Nun zu mir. Dieses Jahr werde ich 79. Die Dauer meines Arbeitslebens beläuft sich auf 57 Jahre und 3 Monate. Im Alter von 55 Jahren ging ich wegen einer Berufskrankheit in den Ruhestand. Als Rentner habe ich dann noch weitere 20 Jahre lang gearbeitet. 2017, als ich noch gearbeitet hatte, erlitt ich einen Herzinfarkt. Ich wurde in einem regionalen Kardiologie-Zentrum behandelt, wo dann eine Koronararterienbypass-Operation (mit 3 Stents) durchgeführt werden musste. Für die Behandlung musste ich 5.000 US-Dollar zahlen. Vom Staat hatte ich eben keine Unterstützung bekommen. Oben drauf musste ich noch meinen Aufenthalt im Krankenhaus selbst bezahlen. Zurzeit leide ich auch an Diabetes Mellitus Typ 2. Es wurden 2 Leistenbrüche operiert. Auf dem linken Ohr, das ebenfalls operiert wurde, höre ich nicht mehr. Meine Gallenblase ist aufgestaut und steckt voller Steine. Darüber hinaus habe ich hohen Blutdruck und chronische Bronchitis; auch meine Prostata ist entzündet etc. etc.  Meine Frau P. Lidija Ivanivna ist ebenfalls krank. Auch sie hat eine Koronararterienbypass-Operation (mit 2 Stents) hinter sich. Meine Frau wurde auch frauenärztlich wegen Krebs operiert. Sie hat ebenfalls hohen Blutdruck und wurde an beiden Augen wegen grauem Star operiert. Außerdem leidet sie unter Diabetes Mellitus Typ 2. Die ganzen Behandlungen mussten wir selbst bezahlen.

Mein älterer Sohn Viktor, 49, ist im September 2020 an Coronavirus erkrankt. Wenn man uns Medikamente aus Israel nicht geschickt hätte, hätten wir ihn verlieren können. Auch in dem Fall mussten die Behandlungskosten selbst getragen werden. Der jüngere Sohn Jurij, 45, ist als Generaldirektor des Unternehmens ….. tätig.

Wenn ich früher das deutsche Volk nicht besonders respektiert hatte, weiß ich nun, dass Hitler eben Hitler war. Nun haben wir aber einen zweiten Hitler, den Putin… Putler [so wird Putin im ukrainischen Volksmund bezeichnet – Anm. des Übersetzers]. Er hat den Krieg gegen die Ukraine entfesselt und die Krim und Regionen um Donezk und Lugansk besetzt. Ich schätze Ihre Kultur und Ihren Sport sehr, indem ich an Ihrem Fußballer Müller, der hart arbeitet, sehr hänge.
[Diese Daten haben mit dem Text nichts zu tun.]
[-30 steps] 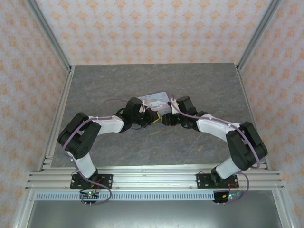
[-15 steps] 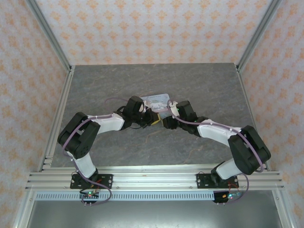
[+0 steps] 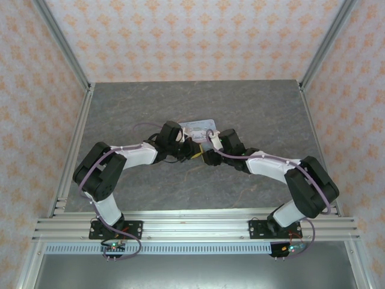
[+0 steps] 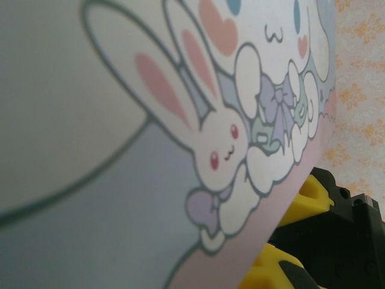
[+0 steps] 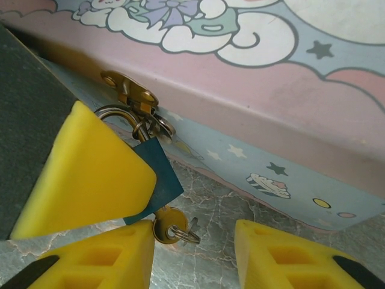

Bitte grüßen Sie ihn persönlich von mir. Wir danken Ihrer Ministerpräsidentin und Kanzlerin Angela Merkel, die den Kampf der Ukraine gegen Russland unterstützt. Ich wünsche dem ganzen deutschen Volk und Ihnen als Kontakte-Контакты persönlich Wohlergehen, Frieden, Gesundheit und auch Erfolg im Kampf gegen Coronavirus. Bitte helfen Sie uns, Coronavirus zu bekämpfen. Ich liebe Sie. Mit vorzüglicher Hochachtung P. Jurij Viktorovych. Sie dürfen meine Erinnerungen in Ihren Zeitungen drucken lassen.